───── Collected material ─────

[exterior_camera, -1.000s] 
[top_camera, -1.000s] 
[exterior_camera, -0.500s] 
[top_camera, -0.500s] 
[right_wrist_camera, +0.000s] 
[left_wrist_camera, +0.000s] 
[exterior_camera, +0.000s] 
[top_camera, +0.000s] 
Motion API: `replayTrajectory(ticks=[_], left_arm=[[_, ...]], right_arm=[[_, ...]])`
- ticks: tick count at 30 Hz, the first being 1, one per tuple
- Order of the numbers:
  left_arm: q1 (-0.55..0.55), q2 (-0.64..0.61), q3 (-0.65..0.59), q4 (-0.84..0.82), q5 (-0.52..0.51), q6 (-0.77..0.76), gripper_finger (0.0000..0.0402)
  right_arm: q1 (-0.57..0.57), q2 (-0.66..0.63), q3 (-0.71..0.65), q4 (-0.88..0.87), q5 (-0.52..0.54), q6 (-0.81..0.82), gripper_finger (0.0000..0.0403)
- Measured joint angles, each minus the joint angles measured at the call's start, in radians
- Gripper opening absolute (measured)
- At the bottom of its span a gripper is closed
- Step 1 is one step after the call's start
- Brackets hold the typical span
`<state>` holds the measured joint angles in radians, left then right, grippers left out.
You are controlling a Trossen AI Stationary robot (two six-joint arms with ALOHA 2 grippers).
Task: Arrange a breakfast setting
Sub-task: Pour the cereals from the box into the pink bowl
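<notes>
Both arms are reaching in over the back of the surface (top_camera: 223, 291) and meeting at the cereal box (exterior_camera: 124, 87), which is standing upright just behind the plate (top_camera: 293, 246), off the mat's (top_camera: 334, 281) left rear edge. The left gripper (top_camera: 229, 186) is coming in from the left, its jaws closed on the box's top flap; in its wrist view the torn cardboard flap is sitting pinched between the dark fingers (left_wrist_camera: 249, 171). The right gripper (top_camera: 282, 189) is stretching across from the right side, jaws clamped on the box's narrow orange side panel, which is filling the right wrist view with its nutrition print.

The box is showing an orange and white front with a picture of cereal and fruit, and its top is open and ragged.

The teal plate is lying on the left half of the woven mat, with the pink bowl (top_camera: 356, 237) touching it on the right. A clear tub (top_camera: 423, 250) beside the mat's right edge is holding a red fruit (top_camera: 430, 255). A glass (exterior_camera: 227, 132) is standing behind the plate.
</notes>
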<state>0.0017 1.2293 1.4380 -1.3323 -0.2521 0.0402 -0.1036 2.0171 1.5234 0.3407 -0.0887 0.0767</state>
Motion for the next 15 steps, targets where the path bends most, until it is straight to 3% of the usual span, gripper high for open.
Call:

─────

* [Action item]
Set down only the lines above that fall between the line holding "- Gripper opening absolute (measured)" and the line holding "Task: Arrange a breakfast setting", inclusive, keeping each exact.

* [Answer box]
- Gripper opening absolute (measured)
- At the bottom of its span a gripper is closed
- Step 1 is one step after the call's start
- Brackets hold the typical span
`<state>` holds the measured joint angles in radians, left then right, grippers left out.
You are controlling a Trossen AI Stationary robot (two six-joint arms with ALOHA 2 grippers).
Task: Arrange a breakfast setting

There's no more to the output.